In the entries that follow, the first line to write out is the one containing "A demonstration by", and the last is the one containing "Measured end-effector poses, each". Reproduce that stretch exactly, with nothing before or after it.

[Stored data entries]
______

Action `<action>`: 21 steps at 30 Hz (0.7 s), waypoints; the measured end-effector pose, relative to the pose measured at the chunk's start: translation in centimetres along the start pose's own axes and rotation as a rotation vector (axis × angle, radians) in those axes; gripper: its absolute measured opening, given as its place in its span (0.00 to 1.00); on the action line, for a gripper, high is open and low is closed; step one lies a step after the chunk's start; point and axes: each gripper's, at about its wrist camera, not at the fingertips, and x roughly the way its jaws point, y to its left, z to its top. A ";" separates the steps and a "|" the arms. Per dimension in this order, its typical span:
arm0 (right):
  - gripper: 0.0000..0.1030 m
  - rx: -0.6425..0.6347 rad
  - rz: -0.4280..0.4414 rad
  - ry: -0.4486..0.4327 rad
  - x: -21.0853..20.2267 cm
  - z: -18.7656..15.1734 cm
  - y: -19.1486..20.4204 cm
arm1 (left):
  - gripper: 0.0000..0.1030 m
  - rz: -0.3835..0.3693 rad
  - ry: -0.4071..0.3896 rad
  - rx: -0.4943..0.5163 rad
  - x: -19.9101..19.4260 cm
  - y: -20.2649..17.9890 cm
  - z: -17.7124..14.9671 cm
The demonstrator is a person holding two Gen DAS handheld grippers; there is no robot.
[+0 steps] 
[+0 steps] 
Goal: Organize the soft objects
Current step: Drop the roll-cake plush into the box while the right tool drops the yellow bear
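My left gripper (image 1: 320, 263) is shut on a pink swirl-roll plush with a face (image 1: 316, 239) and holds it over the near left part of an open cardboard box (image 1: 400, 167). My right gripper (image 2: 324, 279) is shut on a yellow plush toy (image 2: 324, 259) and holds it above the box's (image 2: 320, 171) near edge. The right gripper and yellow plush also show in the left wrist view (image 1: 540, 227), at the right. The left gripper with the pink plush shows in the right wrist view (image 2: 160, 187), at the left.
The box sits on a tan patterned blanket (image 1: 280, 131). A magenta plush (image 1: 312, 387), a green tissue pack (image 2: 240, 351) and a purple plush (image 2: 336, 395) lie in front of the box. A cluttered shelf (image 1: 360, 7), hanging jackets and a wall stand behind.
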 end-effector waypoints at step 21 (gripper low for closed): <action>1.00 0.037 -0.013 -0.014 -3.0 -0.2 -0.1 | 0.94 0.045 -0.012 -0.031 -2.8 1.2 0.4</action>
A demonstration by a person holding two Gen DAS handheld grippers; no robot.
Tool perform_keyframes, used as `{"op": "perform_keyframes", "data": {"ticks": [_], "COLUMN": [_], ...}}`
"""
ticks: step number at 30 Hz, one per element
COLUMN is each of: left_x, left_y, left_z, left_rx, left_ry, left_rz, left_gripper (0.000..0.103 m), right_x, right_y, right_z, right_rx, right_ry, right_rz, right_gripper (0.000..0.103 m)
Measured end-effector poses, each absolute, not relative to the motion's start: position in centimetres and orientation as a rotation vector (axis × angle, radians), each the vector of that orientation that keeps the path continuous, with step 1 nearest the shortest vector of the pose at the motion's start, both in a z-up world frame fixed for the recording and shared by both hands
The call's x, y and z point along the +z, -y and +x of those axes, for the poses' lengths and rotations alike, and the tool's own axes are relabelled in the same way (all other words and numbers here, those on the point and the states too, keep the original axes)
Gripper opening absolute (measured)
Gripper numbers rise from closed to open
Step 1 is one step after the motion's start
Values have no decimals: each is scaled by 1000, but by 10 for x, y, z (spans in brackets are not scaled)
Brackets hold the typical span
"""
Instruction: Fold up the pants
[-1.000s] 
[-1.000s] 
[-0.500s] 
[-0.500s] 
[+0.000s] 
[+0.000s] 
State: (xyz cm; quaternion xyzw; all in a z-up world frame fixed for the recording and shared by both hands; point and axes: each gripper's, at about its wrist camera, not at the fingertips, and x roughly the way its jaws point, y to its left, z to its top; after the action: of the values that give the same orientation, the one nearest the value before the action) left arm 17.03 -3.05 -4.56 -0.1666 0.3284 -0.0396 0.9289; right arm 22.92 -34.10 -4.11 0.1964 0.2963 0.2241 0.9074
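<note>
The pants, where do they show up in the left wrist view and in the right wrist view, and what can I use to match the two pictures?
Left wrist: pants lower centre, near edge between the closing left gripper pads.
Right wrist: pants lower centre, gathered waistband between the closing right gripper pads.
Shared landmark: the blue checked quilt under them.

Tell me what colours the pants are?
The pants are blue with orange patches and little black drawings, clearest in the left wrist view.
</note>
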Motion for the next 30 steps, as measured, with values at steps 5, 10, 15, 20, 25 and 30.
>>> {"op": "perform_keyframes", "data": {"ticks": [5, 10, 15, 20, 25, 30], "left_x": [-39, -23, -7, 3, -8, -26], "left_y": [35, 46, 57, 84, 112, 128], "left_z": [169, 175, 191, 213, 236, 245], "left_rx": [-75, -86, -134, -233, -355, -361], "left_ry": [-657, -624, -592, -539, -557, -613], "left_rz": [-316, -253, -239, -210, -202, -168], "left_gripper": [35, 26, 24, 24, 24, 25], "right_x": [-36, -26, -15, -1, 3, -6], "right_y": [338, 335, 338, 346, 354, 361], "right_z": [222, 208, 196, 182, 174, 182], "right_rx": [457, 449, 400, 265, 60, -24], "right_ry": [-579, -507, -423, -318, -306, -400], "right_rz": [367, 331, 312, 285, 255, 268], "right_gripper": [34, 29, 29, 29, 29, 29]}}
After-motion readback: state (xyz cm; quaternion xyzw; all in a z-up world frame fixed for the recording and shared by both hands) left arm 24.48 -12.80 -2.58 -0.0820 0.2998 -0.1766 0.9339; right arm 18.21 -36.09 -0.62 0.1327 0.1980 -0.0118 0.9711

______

[Answer to the problem]
A demonstration by a person holding two Gen DAS handheld grippers; no robot.
Tool perform_keyframes, used as `{"op": "perform_keyframes", "data": {"ticks": [_], "COLUMN": [_], ...}}`
"""
ticks: step number at 30 Hz, one per element
COLUMN is each of: left_x, left_y, left_z, left_rx, left_ry, left_rz, left_gripper (0.000..0.103 m), right_x, right_y, right_z, right_rx, right_ry, right_rz, right_gripper (0.000..0.103 m)
Measured end-effector poses, each absolute, not relative to the motion's start: position in centimetres and orientation as a rotation vector (axis × angle, radians), each the vector of that orientation that keeps the path continuous, with step 1 nearest the shortest vector of the pose at the motion's start, both in a z-up world frame fixed for the recording and shared by both hands

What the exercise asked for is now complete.